Au matin la situation est désespérée car la victime souffre horriblement et demande qu’on l’ampute pour la soulager, elle est calme et accepte avec courage ce qui va advenir. Le père Duplain consulte un traité de chirurgie avec minutie pendant que les policiers stérilisent les instruments de chirurgie du détachement. On anesthésie madame Clay, et l’opération dure tout au plus trente minutes.

Au réveil elle se sent mieux, la journée se déroule sans incident: «I feel so better now».

Puis le lendemain fièvre, puis coma, elle décède paisiblement, elle avait trente-deux ans.

Madame Clay avait une connaissance certaine de l’arctique son destin y était lié, car quelques semaines auparavant alors qu’elle tentait de rejoindre son époux au détachement, son bateau fit naufrage dans la rivière Arthabasca elle s’en tira, ainsi que les Inuits qui l’accompagnaient, de peine et de misère.

Puis le drame au détachement.

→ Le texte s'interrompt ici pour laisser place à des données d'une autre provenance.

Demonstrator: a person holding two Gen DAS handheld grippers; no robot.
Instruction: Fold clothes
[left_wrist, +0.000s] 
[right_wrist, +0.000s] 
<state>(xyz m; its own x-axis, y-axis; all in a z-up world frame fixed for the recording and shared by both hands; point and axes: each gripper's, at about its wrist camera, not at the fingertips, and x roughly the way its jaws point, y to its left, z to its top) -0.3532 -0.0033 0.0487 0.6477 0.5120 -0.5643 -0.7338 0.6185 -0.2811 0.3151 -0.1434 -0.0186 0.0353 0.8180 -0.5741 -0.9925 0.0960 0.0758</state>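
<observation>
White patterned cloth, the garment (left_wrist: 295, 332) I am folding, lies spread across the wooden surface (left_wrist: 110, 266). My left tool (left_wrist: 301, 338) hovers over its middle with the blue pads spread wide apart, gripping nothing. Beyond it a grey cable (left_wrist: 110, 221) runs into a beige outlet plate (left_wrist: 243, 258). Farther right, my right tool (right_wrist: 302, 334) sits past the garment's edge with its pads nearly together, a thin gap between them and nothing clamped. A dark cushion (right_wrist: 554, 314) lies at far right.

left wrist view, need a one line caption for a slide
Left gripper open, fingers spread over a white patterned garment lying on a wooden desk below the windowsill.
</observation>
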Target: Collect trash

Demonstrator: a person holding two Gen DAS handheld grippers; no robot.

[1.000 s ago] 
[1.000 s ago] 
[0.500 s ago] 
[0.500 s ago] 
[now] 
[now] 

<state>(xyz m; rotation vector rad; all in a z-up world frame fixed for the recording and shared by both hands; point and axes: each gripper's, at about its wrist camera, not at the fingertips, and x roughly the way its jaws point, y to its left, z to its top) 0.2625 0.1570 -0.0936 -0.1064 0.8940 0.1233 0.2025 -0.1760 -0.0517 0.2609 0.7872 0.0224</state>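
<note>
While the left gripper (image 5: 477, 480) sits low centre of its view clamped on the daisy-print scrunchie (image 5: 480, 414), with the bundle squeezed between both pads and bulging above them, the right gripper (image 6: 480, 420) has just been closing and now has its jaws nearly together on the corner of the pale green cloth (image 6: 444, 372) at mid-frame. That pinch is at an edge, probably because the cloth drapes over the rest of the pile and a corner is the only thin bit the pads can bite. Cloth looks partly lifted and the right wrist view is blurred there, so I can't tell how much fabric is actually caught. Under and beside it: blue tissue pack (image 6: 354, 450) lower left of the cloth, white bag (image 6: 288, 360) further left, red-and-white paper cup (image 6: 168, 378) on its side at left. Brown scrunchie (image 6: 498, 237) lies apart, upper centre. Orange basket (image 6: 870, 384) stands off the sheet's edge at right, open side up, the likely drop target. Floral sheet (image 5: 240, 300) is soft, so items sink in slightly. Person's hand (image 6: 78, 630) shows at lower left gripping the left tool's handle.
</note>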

Au moment où elle fût ainsi attaquée par la meute de chiens, son époux le caporal Clay était en mission commandée au lac Baker, à son retour, bien qu’ébranlée par la nouvelle, il trouva suffisamment de courage pour remercier ses collègues et le père Duplain pour leurs actions et il rédigea un rapport pour ses supérieurs à Ottawa.

Dans ce dossier on ne peut qu’admirer la compassion qui s’en dégage envers les époux Clay.

L’enquête minutieuse qui s’ensuivit décrit la race des chiens de traîneaux trop près des loups, car ce sont des huskys nordiques dont les femelles sont fréquemment croisées avec des loups, il est suggéré d’adopter plutôt des huskys sibériens, plus dociles, on souligne que les chiens avaient suffisamment mangé et que l’incident avait probablement dégénéré alors qu’un des chiens avait mordu tout en jouant, la main de madame Clay, et que l’odeur du sang affola la meute. Dans l’arctique à cette époque il n’y a pas de survie sans les chiens de traîneaux, d’ailleurs lors de famines les chiens étaient les premiers sacrifiés.

Quelques mois plus tard, le père Emmanuel Duplain (1892-1972) accompagné des guides inuits Henry Udjuk et Charles Innuksuk arrive en provenance de Chesterfield Inlet à Repulse Bay en traîneau à chiens, pour y effectuer son ministère et soigner les malades.